What this task involves:
Return the run of lines below that opens with the line containing "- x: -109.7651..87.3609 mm" and closes with the line containing "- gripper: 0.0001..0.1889", keeping each one exact.

Dataset extract:
######

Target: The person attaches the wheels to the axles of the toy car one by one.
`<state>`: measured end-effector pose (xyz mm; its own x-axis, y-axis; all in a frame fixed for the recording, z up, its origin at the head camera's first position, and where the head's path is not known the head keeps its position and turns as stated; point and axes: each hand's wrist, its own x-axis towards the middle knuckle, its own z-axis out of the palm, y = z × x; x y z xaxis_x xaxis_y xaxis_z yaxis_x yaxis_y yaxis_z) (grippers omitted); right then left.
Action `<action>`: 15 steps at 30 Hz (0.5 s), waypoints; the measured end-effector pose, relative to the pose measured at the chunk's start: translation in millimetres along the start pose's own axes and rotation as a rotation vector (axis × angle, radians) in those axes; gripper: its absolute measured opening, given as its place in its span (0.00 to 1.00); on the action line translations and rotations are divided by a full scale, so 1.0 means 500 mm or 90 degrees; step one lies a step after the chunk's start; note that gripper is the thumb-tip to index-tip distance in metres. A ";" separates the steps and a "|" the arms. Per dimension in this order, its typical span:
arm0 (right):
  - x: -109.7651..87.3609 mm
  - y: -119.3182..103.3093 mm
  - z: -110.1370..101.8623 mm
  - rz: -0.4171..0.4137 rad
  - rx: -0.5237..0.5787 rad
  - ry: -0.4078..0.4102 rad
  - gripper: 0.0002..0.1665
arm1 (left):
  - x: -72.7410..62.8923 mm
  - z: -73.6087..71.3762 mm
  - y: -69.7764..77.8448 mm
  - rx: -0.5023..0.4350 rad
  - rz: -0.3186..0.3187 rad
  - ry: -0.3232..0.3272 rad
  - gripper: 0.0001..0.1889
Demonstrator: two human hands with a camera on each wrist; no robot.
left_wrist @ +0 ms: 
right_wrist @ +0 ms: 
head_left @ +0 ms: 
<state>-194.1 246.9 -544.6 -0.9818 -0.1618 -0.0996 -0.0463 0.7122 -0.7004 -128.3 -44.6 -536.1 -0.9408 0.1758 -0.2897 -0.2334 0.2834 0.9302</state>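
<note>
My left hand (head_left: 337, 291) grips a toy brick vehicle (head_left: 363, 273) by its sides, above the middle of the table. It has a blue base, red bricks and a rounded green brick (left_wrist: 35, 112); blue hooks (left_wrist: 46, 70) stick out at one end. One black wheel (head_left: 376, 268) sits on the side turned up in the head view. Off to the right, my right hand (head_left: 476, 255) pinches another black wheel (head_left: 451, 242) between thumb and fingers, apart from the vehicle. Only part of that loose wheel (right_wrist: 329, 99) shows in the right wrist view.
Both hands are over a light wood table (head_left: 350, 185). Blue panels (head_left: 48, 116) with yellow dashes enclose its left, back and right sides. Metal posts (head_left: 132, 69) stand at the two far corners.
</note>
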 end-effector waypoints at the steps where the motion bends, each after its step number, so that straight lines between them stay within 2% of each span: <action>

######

Result of this task:
  - x: -109.7651..87.3609 mm
  - y: -119.3182..103.3093 mm
  - z: -110.1370..101.8623 mm
  - rz: -0.4171..0.4137 rad
  - rx: -0.5237..0.5787 rad
  - ry: -0.4078..0.4102 rad
  - gripper: 0.0002..0.1665
arm1 (left):
  - x: -72.7410..62.8923 mm
  - z: -73.6087..71.3762 mm
  - y: -69.7764..77.8448 mm
  - rx: -0.5023..0.4350 rad
  - rz: -0.3186..0.3187 rad
  - ry: -0.3232..0.3272 rad
  - gripper: 0.0001..0.1889

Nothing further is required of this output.